• [What is expected] Write out each record exactly as given, but do not include the pictures.
Start of Data records
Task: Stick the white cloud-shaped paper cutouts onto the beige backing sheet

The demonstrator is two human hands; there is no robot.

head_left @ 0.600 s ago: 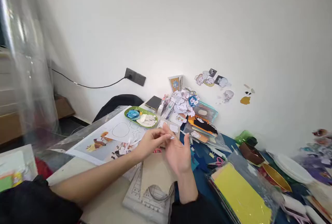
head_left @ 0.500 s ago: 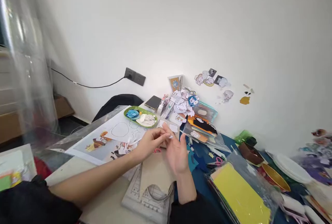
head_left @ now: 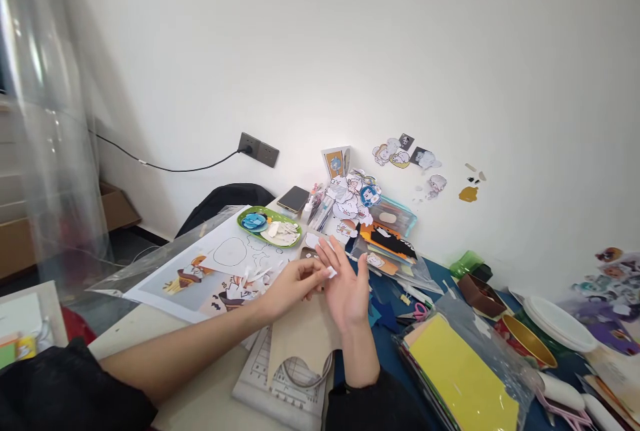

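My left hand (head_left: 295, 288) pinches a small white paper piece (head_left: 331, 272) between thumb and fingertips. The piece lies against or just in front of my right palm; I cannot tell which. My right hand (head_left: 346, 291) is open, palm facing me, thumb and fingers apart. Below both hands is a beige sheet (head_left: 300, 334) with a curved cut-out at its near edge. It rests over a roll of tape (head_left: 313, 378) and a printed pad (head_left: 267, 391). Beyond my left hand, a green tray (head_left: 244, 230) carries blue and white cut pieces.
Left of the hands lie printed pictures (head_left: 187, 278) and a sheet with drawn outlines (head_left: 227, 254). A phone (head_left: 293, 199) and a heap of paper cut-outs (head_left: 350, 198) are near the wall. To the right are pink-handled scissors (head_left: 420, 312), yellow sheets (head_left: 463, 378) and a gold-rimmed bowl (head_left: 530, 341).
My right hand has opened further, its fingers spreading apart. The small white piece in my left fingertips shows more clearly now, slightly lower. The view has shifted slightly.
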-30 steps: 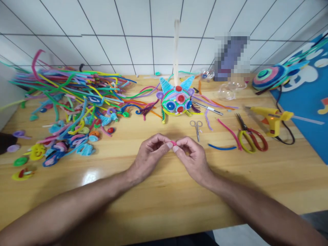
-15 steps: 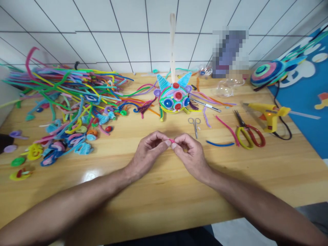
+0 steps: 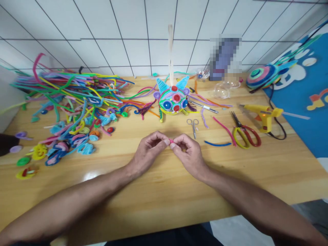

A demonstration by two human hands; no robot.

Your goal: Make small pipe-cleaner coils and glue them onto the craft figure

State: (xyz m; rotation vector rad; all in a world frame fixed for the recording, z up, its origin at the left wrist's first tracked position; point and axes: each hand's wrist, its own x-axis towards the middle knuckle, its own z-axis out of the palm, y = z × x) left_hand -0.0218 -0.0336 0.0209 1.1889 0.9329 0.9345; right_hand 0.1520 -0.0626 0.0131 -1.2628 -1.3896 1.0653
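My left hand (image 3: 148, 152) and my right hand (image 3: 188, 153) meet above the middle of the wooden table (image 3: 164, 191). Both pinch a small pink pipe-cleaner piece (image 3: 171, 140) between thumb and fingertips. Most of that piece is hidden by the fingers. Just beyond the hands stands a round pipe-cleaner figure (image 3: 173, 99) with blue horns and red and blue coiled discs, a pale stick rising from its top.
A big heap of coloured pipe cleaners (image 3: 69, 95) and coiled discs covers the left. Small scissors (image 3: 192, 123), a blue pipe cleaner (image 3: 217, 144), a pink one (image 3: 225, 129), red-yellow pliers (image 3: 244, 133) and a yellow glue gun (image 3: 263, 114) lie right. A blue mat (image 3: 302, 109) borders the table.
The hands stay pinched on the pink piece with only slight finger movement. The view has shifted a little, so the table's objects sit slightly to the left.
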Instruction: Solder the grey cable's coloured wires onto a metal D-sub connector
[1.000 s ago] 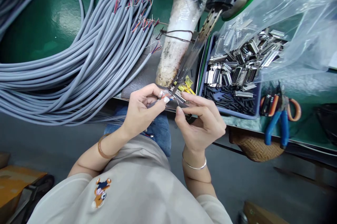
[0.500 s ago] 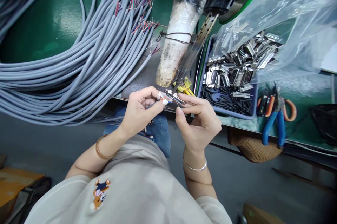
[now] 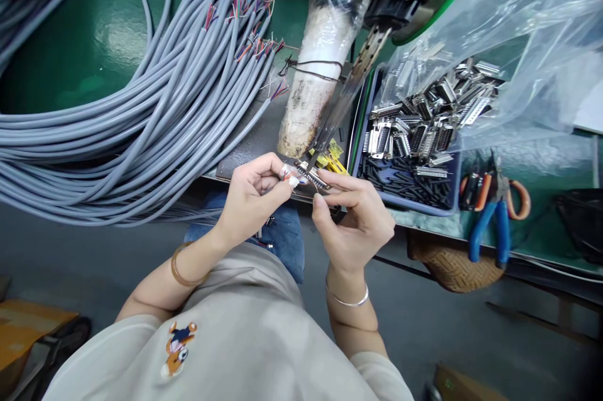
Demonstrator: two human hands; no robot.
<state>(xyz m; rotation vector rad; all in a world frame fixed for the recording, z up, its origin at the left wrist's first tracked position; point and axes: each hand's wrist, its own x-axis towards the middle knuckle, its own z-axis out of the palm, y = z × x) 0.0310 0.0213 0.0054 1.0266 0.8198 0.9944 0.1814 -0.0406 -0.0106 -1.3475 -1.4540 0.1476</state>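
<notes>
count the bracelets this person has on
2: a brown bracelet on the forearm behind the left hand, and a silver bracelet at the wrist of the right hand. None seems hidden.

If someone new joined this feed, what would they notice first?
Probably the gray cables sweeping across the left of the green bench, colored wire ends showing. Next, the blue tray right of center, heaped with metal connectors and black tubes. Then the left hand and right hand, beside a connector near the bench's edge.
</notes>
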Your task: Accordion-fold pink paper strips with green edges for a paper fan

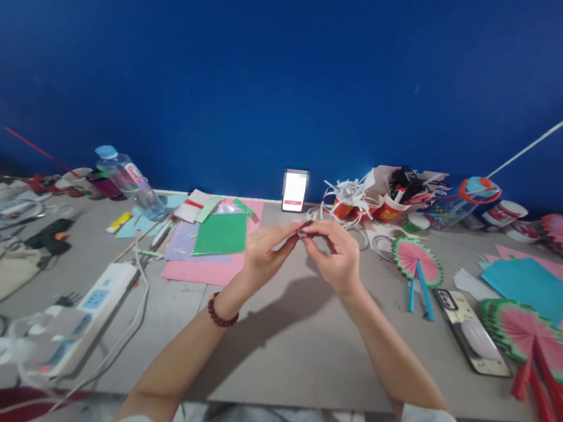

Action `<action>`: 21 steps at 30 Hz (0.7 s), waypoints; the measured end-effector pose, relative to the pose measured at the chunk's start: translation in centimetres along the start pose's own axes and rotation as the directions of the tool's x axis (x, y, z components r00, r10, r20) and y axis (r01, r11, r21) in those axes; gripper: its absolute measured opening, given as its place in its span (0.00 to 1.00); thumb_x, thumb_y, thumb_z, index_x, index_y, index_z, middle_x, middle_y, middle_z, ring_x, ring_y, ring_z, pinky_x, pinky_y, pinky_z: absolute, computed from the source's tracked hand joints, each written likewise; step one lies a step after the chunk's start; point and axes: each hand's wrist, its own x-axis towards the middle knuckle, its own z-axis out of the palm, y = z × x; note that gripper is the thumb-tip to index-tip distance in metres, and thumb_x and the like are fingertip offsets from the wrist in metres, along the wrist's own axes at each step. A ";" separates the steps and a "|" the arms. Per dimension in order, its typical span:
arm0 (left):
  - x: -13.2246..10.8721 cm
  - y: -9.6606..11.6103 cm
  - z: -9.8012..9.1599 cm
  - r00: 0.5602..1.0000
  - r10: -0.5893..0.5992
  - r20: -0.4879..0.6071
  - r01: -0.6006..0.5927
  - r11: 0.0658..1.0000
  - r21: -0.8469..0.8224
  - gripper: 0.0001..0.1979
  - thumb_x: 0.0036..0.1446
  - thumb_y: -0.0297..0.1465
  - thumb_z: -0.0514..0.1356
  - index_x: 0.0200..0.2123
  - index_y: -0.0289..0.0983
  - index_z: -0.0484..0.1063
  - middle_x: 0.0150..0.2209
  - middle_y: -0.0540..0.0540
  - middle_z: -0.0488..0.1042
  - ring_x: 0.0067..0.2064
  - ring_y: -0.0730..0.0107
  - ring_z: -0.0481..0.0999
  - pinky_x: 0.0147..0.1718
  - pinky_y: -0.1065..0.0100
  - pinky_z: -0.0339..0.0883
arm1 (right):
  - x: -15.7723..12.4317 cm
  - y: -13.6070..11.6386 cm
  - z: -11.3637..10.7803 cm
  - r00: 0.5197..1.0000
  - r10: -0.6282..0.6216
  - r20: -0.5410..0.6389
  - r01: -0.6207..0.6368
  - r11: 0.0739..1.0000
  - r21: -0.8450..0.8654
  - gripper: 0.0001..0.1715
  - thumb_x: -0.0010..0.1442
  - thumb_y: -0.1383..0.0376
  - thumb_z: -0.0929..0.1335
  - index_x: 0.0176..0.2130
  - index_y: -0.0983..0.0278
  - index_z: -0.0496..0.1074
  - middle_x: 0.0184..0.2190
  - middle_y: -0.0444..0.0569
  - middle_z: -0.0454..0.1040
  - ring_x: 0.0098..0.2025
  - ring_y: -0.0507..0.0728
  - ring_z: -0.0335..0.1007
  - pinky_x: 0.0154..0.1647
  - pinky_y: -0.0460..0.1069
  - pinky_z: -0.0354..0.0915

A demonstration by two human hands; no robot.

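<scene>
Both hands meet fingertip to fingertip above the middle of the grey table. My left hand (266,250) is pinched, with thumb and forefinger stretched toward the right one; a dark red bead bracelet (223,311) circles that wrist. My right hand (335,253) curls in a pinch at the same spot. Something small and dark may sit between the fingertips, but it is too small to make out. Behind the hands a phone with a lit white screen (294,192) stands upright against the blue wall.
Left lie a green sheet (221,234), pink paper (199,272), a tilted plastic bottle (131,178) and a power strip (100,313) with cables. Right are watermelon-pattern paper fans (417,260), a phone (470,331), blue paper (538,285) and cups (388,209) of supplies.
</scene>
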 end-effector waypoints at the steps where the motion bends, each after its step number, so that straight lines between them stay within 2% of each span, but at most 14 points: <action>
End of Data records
• [Response for this exercise]
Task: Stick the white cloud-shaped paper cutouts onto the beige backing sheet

The demonstrator is two human hands; there is no robot.

head_left @ 0.600 s ago: 
head_left @ 0.500 s ago: 
head_left @ now: 

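My left hand (head_left: 295, 288) pinches a small white paper piece (head_left: 331, 272) between thumb and fingertips. The piece lies against or just in front of my right palm; I cannot tell which. My right hand (head_left: 346, 291) is open, palm facing me, thumb and fingers apart. Below both hands is a beige sheet (head_left: 300, 334) with a curved cut-out at its near edge. It rests over a roll of tape (head_left: 313, 378) and a printed pad (head_left: 267, 391). Beyond my left hand, a green tray (head_left: 244, 230) carries blue and white cut pieces.
Left of the hands lie printed pictures (head_left: 187, 278) and a sheet with drawn outlines (head_left: 227, 254). A phone (head_left: 293, 199) and a heap of paper cut-outs (head_left: 350, 198) are near the wall. To the right are pink-handled scissors (head_left: 420, 312), yellow sheets (head_left: 463, 378) and a gold-rimmed bowl (head_left: 530, 341).
My right hand has opened further, its fingers spreading apart. The small white piece in my left fingertips shows more clearly now, slightly lower. The view has shifted slightly.
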-30 steps: 
-15 steps: 
+0 steps: 

A demonstration by two human hands; no robot.

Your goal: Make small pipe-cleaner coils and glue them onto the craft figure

State: (xyz m; rotation vector rad; all in a world frame fixed for the recording, z up, its origin at the left wrist's first tracked position; point and axes: each hand's wrist, its own x-axis towards the middle knuckle, its own z-axis out of the palm, y = z × x) left_hand -0.0218 -0.0336 0.0209 1.1889 0.9329 0.9345; right_hand 0.1520 -0.0626 0.0131 -1.2628 -1.3896 1.0653
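My left hand (image 3: 148, 152) and my right hand (image 3: 188, 153) meet above the middle of the wooden table (image 3: 164, 191). Both pinch a small pink pipe-cleaner piece (image 3: 171, 140) between thumb and fingertips. Most of that piece is hidden by the fingers. Just beyond the hands stands a round pipe-cleaner figure (image 3: 173, 99) with blue horns and red and blue coiled discs, a pale stick rising from its top.
A big heap of coloured pipe cleaners (image 3: 69, 95) and coiled discs covers the left. Small scissors (image 3: 192, 123), a blue pipe cleaner (image 3: 217, 144), a pink one (image 3: 225, 129), red-yellow pliers (image 3: 244, 133) and a yellow glue gun (image 3: 263, 114) lie right. A blue mat (image 3: 302, 109) borders the table.
The hands stay pinched on the pink piece with only slight finger movement. The view has shifted a little, so the table's objects sit slightly to the left.
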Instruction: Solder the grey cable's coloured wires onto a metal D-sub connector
[1.000 s ago] 
[0.500 s ago] 
[now] 
Demonstrator: two human hands; no robot.
<state>(xyz m; rotation vector rad; all in a world frame fixed for the recording, z up, its origin at the left wrist's first tracked position; point and axes: each hand's wrist, its own x-axis towards the middle knuckle, its own z-axis out of the palm, y = z × x) 0.0310 0.0213 0.0054 1.0266 0.8198 0.9944 0.1814 -0.0406 -0.0106 -1.3475 -1.4540 0.1476</state>
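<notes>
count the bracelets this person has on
2: a brown bracelet on the forearm behind the left hand, and a silver bracelet at the wrist of the right hand. None seems hidden.

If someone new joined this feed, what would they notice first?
Probably the gray cables sweeping across the left of the green bench, colored wire ends showing. Next, the blue tray right of center, heaped with metal connectors and black tubes. Then the left hand and right hand, beside a connector near the bench's edge.
</notes>
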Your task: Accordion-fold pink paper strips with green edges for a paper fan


Action `<action>`: 21 steps at 30 Hz (0.7 s), waypoints; the measured end-effector pose, relative to the pose measured at the chunk's start: translation in centimetres along the start pose's own axes and rotation as the directions of the tool's x axis (x, y, z components r00, r10, r20) and y axis (r01, r11, r21) in those axes; gripper: its absolute measured opening, given as its place in its span (0.00 to 1.00); thumb_x, thumb_y, thumb_z, index_x, index_y, index_z, middle_x, middle_y, middle_z, ring_x, ring_y, ring_z, pinky_x, pinky_y, pinky_z: absolute, computed from the source's tracked hand joints, each written likewise; step one lies a step after the chunk's start; point and axes: each hand's wrist, its own x-axis towards the middle knuckle, its own z-axis out of the palm, y = z × x; note that gripper is the thumb-tip to index-tip distance in metres, and thumb_x and the like are fingertip offsets from the wrist in metres, along the wrist's own axes at each step. A ";" separates the steps and a "|" the arms. Per dimension in order, its typical span:
arm0 (left):
  - x: -13.2246..10.8721 cm
  - y: -9.6606..11.6103 cm
  - z: -9.8012..9.1599 cm
  - r00: 0.5602..1.0000
  - r10: -0.5893..0.5992
  - r20: -0.4879..0.6071
  - r01: -0.6006..0.5927
  - r11: 0.0658..1.0000
  - r21: -0.8469..0.8224
  - gripper: 0.0001..0.1979
  - thumb_x: 0.0036..0.1446
  - thumb_y: -0.0297..0.1465
  - thumb_z: -0.0514..0.1356
  - index_x: 0.0200..0.2123
  - index_y: -0.0289..0.0983
  - index_z: -0.0484..0.1063
  - middle_x: 0.0150..0.2209
  - middle_y: -0.0540..0.0540
  - middle_z: -0.0488..0.1042
  - ring_x: 0.0067..0.2064
  - ring_y: -0.0730..0.0107
  - ring_z: -0.0481..0.0999
  - pinky_x: 0.0147..0.1718
  - pinky_y: -0.1065..0.0100
  - pinky_z: -0.0339..0.0883
arm1 (right):
  - x: -15.7723..12.4317 cm
  - y: -13.6070..11.6386 cm
  - z: -11.3637..10.7803 cm
  - r00: 0.5197..1.0000
  - r10: -0.6282..0.6216
  - r20: -0.5410..0.6389
  - r01: -0.6207..0.6368
  - r11: 0.0739..1.0000
  - r21: -0.8450..0.8654
  - gripper: 0.0001..0.1715
  - thumb_x: -0.0010..0.1442
  - thumb_y: -0.1383..0.0376
  - thumb_z: -0.0929..0.1335
  - index_x: 0.0176..0.2130
  - index_y: -0.0983..0.0278
  - index_z: -0.0496..0.1074
  - middle_x: 0.0184..0.2190
  - middle_y: -0.0444..0.0569
  - middle_z: -0.0454..0.1040
  - ring_x: 0.0098..0.2025
  - ring_y: -0.0507..0.0728
  - ring_z: -0.0335..0.1007
  - pinky_x: 0.0154..0.1647
  - pinky_y: -0.0460..0.1069
  - pinky_z: -0.0354..0.0915

A demonstration by two human hands; no robot.

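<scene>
Both hands meet fingertip to fingertip above the middle of the grey table. My left hand (266,250) is pinched, with thumb and forefinger stretched toward the right one; a dark red bead bracelet (223,311) circles that wrist. My right hand (335,253) curls in a pinch at the same spot. Something small and dark may sit between the fingertips, but it is too small to make out. Behind the hands a phone with a lit white screen (294,192) stands upright against the blue wall.
Left lie a green sheet (221,234), pink paper (199,272), a tilted plastic bottle (131,178) and a power strip (100,313) with cables. Right are watermelon-pattern paper fans (417,260), a phone (470,331), blue paper (538,285) and cups (388,209) of supplies.
</scene>
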 end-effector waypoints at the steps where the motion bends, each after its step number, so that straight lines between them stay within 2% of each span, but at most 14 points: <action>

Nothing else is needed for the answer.